Prof. Köker devam ediyor:
“Türkiye Avrupa Birliği’nden koptuğu anda, faşist rejime dönüşme tehlikesi hemen realize olabilir ve çok partili rejim bitebilir. Böyle bir tehlike var. Bunun için illa darbe olması gerekmiyor. Bir popülist diktatörlük şeklinde de gelebilir faşizm. Amerika ve AB ile ilişkiler, Türkiye’deki milliyetçi zihniyetle geriliyor. İkisinin de Türkiye’yi böleceği söyleniyor. Eğer Türkiye’nin ABD ve AB ile ilişkisi bozulursa, AB üyeliği ile ilişkisi imkânsızlaştı diye Türkiye reformlardan büsbütün vazgeçerse ve bu durum finansal bir krize dönüşürse, Türkiye’nin faşizmden başka yolu kalmaz. Türkiye otoriter bir rejime, askeri veya sivil diktatörlüğe kayabilir.”

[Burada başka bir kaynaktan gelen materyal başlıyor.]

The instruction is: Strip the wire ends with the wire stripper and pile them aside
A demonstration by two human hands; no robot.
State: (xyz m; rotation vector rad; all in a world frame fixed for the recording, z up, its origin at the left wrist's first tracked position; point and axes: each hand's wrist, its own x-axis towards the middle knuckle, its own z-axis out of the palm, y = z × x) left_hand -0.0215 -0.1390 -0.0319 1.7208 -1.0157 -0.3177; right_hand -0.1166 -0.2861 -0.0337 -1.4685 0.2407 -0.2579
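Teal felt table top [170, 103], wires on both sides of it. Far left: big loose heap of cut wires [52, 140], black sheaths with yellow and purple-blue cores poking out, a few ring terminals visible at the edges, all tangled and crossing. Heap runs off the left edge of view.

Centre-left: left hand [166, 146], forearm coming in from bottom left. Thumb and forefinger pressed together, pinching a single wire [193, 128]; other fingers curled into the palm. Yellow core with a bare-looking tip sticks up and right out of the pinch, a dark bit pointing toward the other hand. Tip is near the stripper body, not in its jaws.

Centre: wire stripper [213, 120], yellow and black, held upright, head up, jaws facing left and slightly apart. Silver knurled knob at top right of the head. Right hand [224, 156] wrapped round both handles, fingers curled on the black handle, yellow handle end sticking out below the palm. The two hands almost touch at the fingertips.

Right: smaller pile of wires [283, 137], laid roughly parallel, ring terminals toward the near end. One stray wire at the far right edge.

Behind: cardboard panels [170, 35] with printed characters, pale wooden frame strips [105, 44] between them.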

Bir başka akademisyen, Sabancı Üniversitesi’nden Prof. Ayşe Kadıoğlu’nun söylediklerine gelince:
“Hemen her yerde milliyetçilik konuşuluyor. Sanki yeni bir şey keşfedilmiş gibi bir hava var. Televizyon kanalları, gazete köşeleri milliyetçilik temasına teslim olmuş durumda. Oysa, artık içinde yaşadığımız siyasal dinamikler daha ziyade faşizmden söz etmeyi gerektiriyor.
Neden mi?
Çünkü bugün Türkiye’de içinde bulunduğumuz ortam, 1920’lerin Almanya’sına çok fazla benziyor. Bu benzeşmenin ana hatlarını iki noktada ele almak mümkün. İlk olarak milliyetçiliğin etnik bir temelde ele alınması, ikinci olarak da paramiliter örgütlenmelerin önü alınamaz bir şekilde yükselişe geçmesi...”(**)
Evet, yakın tehlikenin farkındayım:
İrtica değil faşizm!
——————-
* Bu konuda ayrıntılı bir haber-araştırma, Radikal’in 17 Şubat 07 tarihli sayısının 8. sayfasında yayımlandı.
** Hasan Bülent Kahraman’la Levent Köker’in konuşmaları, Radikal, 19 Şubat ve 26 Şubat 07 tarihli Neşe Düzel röportajları; Ayşe Kadıoğlu’nun yazısı, 18 Şubat 07 tarihli Radikal İki.